On the other hand, more people remember the name "Prefontaine" than the name "Lasse Viren", the guy that won the gold.
I've been reading more about him, and recently saw "Without Limits," one of a couple of movies made about him (not great, but worth seeing). The more I understand, the more he's become a hero for me, even though I'm not exactly fast, and might only win my age group if the groups are divided up to the exact day, hour and minute, not just years.
Pre was more about how he ran than how fast he ran. He truly believed running was an art form, not so much in the mechanics, I think, as for it being an expression of passion, and courage.

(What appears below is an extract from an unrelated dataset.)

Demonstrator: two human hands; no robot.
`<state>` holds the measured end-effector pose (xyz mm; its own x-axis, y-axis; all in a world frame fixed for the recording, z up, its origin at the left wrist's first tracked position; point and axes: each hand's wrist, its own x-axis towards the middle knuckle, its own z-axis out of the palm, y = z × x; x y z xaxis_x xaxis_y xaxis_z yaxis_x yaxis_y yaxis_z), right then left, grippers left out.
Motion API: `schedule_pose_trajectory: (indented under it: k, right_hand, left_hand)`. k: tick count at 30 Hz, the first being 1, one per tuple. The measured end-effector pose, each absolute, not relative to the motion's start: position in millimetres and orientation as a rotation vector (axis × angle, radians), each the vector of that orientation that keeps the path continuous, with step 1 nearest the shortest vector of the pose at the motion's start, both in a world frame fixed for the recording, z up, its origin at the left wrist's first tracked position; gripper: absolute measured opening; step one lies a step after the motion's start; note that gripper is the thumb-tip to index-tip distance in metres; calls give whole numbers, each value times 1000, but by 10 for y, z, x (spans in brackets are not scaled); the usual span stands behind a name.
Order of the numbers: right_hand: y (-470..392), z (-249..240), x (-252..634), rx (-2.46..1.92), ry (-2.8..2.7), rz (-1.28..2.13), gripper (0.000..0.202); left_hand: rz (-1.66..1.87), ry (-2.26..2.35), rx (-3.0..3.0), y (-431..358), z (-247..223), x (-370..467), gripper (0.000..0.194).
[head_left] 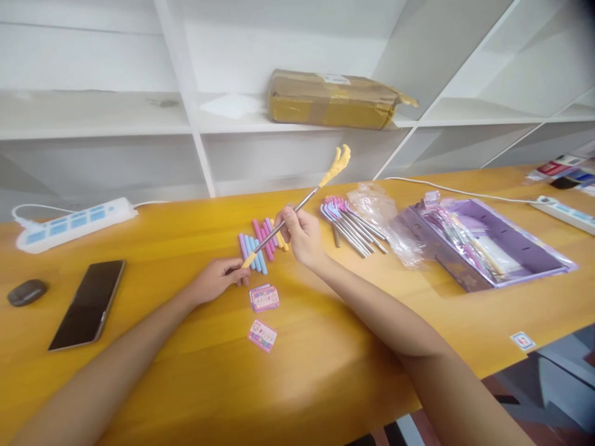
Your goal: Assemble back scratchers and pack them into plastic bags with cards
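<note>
A metal rod with a yellow claw-shaped head (305,199) is held slanting over the table, its head up and to the right. My left hand (218,279) grips the yellow handle at its lower end. My right hand (300,234) pinches the metal shaft around its middle. Beneath the rod lie several purple, blue, pink and yellow tubes (260,255). Right of my right hand is a bundle of metal rods with blue and pink heads (356,232). Small printed cards (266,298) are stacked in front of the tubes, and a single card (263,336) lies nearer.
A purple box (483,285) with wrapped items stands at the right, beside clear plastic wrapping (390,217). At the left are a phone (87,303), a dark rounded object (28,292) and a power strip (77,224). A taped parcel (332,100) rests on the shelf behind.
</note>
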<state>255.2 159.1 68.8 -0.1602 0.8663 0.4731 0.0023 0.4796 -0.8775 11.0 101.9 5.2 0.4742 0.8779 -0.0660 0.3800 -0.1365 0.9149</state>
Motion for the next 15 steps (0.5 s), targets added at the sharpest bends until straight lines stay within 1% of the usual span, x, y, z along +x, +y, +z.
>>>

My favorite Pre quote is the one that really gets to what he was
about: "A lot of people run a race to see who's the fastest. I run to see who has the most guts, who can punish himself into an exhausting pace, and then at the end, punish himself even more."
The vast majority of us are, like me, never going to be the fastest in a race, because of our limitations. Every runner, elite or not, in every run, every race, runs with some limitations that they bring to the start line that day - natural ability, training, health, mood, level of energy and motivation, all the grazing they did at the office party that afternoon.
As runners, certainly, part of our commitment, part of our test, is to minimize our limitations, through training, diet, study, whatever. But when we actually run, wherever those limitations set a boundary, we have the opportunity to face it and see if we can break it.
So, ironically, it is the fact of our limitations, not our abilities
or results, that give every one of us the opportunity to be like
Prefontaine, and to be worthy of that same respect. In the end, it is not how fast or how far we can run that matter so much as how much we push against our own limitations, whatever or how many they may be, to be that fast or run that far.
The close runner-up for our team's name was "Team Gracias," which had a lot of support because it would reflect our shared gratitude for being able to run at all. That sentiment isn't lost, though. There's another famous Pre quote that I didn't fully appreciate at first - "To give anything less than your best is to sacrifice the gift."
Few can be as fast as Pre, but we all have the ability to push
ourselves as hard as he did, on any given day. That is the gift we all share in running. Do not sacrifice it.
Posted by Rob at October 5, 2006 04:30 PM
Comments
Cool - I actually saw that movie a long time ago, and immediately appreciated the new team name. The version you're referring to starred Jared Leto, before he became a Martian, right? Great running times, too!
Posted by: Julia at October 6, 2006 06:20 PM
thanks, hoolia.
OK, i'm watching "Prefontaine" right now, and it is truly a piece of cinematic crap. thank god i didn't pay for it.